§ PROBLEM REQUIREMENTS: Write out the entries below in full, exactly as given.

RECORDS FOR THIS EXERCISE: Begin

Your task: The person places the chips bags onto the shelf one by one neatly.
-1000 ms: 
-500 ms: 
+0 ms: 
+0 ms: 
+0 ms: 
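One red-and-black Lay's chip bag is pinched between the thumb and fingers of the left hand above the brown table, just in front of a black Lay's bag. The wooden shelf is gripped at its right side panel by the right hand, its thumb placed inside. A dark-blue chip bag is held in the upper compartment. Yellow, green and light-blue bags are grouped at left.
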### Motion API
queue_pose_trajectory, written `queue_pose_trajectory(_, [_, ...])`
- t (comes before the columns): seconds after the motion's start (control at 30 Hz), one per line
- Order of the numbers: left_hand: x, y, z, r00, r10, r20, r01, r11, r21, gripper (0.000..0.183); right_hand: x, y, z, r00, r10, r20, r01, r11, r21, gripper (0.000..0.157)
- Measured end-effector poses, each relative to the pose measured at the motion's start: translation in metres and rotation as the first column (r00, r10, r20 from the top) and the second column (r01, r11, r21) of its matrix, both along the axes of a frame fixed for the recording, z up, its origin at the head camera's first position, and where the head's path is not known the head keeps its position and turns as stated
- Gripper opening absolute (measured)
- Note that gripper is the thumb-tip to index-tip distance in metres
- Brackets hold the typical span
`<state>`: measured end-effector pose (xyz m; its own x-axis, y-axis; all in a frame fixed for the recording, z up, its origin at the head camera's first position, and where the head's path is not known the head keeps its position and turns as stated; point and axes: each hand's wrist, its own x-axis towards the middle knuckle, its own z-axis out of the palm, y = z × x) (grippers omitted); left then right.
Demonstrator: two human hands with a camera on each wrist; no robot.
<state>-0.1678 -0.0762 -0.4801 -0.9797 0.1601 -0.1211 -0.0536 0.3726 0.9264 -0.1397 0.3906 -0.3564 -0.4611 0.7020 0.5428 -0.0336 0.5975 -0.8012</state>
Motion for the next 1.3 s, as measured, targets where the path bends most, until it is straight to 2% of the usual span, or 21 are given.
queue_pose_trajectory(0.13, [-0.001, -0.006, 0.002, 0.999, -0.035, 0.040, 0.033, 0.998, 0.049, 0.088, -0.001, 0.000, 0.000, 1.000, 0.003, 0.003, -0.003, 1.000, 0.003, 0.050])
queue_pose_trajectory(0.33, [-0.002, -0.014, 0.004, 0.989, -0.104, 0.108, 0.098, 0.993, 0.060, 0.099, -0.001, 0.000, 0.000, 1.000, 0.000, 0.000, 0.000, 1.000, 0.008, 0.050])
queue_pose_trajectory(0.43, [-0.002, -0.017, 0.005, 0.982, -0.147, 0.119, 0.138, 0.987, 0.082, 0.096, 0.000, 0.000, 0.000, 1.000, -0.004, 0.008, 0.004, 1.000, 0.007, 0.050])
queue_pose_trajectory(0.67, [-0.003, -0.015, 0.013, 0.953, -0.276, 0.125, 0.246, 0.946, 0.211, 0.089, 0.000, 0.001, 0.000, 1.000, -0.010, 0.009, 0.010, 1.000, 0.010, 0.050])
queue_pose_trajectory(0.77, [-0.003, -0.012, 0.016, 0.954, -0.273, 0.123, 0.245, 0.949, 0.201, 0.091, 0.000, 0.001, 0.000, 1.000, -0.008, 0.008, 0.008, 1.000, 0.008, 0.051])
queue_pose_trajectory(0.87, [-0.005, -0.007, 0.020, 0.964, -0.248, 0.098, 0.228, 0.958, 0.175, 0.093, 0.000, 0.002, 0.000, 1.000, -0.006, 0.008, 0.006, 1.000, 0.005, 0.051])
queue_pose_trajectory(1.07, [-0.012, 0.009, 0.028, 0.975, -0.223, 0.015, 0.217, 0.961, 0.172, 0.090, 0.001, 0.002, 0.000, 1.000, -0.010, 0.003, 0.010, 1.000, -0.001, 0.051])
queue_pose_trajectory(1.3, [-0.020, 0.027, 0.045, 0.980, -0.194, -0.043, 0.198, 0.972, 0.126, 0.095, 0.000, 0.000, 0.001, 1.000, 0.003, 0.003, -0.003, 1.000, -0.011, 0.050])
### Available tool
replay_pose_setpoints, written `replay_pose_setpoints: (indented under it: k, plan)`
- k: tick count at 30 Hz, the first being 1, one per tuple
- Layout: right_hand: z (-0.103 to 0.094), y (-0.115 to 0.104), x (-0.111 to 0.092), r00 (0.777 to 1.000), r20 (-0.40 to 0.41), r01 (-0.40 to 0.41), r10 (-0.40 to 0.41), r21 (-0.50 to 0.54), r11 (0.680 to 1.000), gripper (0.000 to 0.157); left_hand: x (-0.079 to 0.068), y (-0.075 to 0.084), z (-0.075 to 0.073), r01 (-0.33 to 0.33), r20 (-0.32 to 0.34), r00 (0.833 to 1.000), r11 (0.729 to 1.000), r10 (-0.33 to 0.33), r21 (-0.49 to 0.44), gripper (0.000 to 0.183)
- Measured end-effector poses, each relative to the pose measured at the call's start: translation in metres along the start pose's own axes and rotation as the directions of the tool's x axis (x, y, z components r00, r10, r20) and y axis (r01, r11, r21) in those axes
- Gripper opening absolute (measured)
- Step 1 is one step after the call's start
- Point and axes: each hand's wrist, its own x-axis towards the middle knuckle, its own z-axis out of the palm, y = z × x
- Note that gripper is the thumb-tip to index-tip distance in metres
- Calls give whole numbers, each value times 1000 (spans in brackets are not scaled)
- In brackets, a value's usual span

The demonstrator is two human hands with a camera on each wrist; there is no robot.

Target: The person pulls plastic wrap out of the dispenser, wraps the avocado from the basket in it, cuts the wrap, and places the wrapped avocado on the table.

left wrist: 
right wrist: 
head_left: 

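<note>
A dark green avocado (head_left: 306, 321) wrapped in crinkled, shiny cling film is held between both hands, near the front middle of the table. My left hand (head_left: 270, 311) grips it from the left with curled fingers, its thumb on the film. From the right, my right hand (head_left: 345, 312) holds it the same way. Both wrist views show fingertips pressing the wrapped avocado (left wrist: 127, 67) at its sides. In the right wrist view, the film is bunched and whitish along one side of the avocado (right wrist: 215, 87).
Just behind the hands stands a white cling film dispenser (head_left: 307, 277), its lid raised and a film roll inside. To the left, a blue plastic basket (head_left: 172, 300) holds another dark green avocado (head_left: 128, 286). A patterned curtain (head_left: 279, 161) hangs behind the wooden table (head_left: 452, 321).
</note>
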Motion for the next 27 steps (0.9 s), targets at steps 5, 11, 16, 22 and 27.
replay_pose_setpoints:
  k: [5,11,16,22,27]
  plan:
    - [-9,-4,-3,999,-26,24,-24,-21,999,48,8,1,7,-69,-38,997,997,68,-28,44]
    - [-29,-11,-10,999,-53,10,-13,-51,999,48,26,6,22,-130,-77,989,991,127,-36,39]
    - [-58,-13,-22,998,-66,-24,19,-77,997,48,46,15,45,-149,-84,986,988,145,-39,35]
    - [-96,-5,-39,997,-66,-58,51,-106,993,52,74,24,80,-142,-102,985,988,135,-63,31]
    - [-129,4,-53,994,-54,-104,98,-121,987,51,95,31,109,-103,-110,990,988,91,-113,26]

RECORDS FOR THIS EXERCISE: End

§ TASK RESULT:
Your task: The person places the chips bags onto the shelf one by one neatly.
-1000 ms: 
-500 ms: 
+0 ms: 
+0 ms: 
+0 ms: 
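One red-and-black Lay's chip bag is pinched between the thumb and fingers of the left hand above the brown table, just in front of a black Lay's bag. The wooden shelf is gripped at its right side panel by the right hand, its thumb placed inside. A dark-blue chip bag is held in the upper compartment. Yellow, green and light-blue bags are grouped at left.
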### Motion API
queue_pose_trajectory, written `queue_pose_trajectory(_, [_, ...])`
- t (comes before the columns): seconds after the motion's start (control at 30 Hz), one per line
- Order of the numbers: left_hand: x, y, z, r00, r10, r20, r01, r11, r21, gripper (0.000..0.183); right_hand: x, y, z, r00, r10, r20, r01, r11, r21, gripper (0.000..0.157)
- Measured end-effector poses, each relative to the pose measured at the motion's start: translation in metres and rotation as the first column (r00, r10, r20 from the top) and the second column (r01, r11, r21) of its matrix, both along the axes of a frame fixed for the recording, z up, its origin at the head camera's first position, and where the head's path is not known the head keeps its position and turns as stated
- Gripper opening absolute (measured)
- Note that gripper is the thumb-tip to index-tip distance in metres
- Brackets hold the typical span
`<state>`: measured end-effector pose (xyz m; its own x-axis, y-axis; all in a frame fixed for the recording, z up, its origin at the head camera's first position, and where the head's path is not known the head keeps its position and turns as stated; point and axes: each hand's wrist, its own x-axis towards the middle knuckle, its own z-axis out of the palm, y = z × x) (grippers omitted); left then right.
Demonstrator: two human hands with a camera on each wrist; no robot.
<state>-0.1678 -0.0762 -0.4801 -0.9797 0.1601 -0.1211 -0.0536 0.3726 0.9264 -0.1397 0.3906 -0.3564 -0.4611 0.7020 0.5428 -0.0336 0.5975 -0.8012</state>
Motion for the next 1.3 s, as measured, targets where the path bends most, until it is straight to 2% of the usual span, or 21 are given.
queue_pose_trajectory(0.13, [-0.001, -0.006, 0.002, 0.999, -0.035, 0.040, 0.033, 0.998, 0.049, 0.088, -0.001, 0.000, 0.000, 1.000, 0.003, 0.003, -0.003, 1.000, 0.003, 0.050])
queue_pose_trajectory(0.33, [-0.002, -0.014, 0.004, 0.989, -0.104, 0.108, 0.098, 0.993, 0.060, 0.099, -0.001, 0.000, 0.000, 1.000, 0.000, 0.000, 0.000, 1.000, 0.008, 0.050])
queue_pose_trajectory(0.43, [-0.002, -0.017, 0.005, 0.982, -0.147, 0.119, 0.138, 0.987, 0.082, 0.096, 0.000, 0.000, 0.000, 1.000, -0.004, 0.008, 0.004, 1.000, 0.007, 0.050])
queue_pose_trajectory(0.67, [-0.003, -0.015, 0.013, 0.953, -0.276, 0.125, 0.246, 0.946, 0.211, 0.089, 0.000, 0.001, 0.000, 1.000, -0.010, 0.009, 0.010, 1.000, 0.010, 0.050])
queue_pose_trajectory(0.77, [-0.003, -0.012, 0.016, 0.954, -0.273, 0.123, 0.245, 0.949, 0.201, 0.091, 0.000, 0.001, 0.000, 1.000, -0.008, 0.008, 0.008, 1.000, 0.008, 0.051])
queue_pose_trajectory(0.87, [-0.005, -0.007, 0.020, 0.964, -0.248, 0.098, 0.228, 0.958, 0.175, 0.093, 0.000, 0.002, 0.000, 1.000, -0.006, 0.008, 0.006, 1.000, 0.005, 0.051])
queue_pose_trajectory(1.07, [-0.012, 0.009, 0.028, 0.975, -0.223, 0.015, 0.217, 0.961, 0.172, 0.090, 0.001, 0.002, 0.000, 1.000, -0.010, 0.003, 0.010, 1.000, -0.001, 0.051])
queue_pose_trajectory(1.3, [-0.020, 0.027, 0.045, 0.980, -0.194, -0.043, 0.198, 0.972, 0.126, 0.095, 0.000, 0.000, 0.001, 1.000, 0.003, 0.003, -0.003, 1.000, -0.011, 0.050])
### Available tool
replay_pose_setpoints, written `replay_pose_setpoints: (indented under it: k, plan)`
- k: tick count at 30 Hz, the first being 1, one per tuple
- Layout: right_hand: z (-0.103 to 0.094), y (-0.115 to 0.104), x (-0.111 to 0.092), r00 (0.777 to 1.000), r20 (-0.40 to 0.41), r01 (-0.40 to 0.41), r10 (-0.40 to 0.41), r21 (-0.50 to 0.54), r11 (0.680 to 1.000), gripper (0.000 to 0.157); left_hand: x (-0.079 to 0.068), y (-0.075 to 0.084), z (-0.075 to 0.073), r01 (-0.33 to 0.33), r20 (-0.32 to 0.34), r00 (0.833 to 1.000), r11 (0.729 to 1.000), r10 (-0.33 to 0.33), r21 (-0.49 to 0.44), gripper (0.000 to 0.183)
- Measured end-effector poses, each relative to the pose measured at the call's start: translation in metres along the start pose's own axes and rotation as the directions of the tool's x axis (x, y, z components r00, r10, r20) and y axis (r01, r11, r21) in those axes
- Gripper opening absolute (measured)
- Step 1 is one step after the call's start
- Point and axes: each hand's wrist, its own x-axis towards the middle knuckle, its own z-axis out of the palm, y = z × x
- Note that gripper is the thumb-tip to index-tip distance in metres
- Calls give whole numbers, each value times 1000 (spans in brackets are not scaled)
- In brackets, a value's usual span

The demonstrator is two human hands with a camera on each wrist; there is no robot.

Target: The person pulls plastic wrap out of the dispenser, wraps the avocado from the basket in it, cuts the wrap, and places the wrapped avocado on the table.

left wrist: 
right wrist: 
head_left: 

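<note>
A dark green avocado (head_left: 306, 321) wrapped in crinkled, shiny cling film is held between both hands, near the front middle of the table. My left hand (head_left: 270, 311) grips it from the left with curled fingers, its thumb on the film. From the right, my right hand (head_left: 345, 312) holds it the same way. Both wrist views show fingertips pressing the wrapped avocado (left wrist: 127, 67) at its sides. In the right wrist view, the film is bunched and whitish along one side of the avocado (right wrist: 215, 87).
Just behind the hands stands a white cling film dispenser (head_left: 307, 277), its lid raised and a film roll inside. To the left, a blue plastic basket (head_left: 172, 300) holds another dark green avocado (head_left: 128, 286). A patterned curtain (head_left: 279, 161) hangs behind the wooden table (head_left: 452, 321).
</note>
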Motion for the next 27 steps (0.9 s), targets at steps 5, 11, 16, 22 and 27.
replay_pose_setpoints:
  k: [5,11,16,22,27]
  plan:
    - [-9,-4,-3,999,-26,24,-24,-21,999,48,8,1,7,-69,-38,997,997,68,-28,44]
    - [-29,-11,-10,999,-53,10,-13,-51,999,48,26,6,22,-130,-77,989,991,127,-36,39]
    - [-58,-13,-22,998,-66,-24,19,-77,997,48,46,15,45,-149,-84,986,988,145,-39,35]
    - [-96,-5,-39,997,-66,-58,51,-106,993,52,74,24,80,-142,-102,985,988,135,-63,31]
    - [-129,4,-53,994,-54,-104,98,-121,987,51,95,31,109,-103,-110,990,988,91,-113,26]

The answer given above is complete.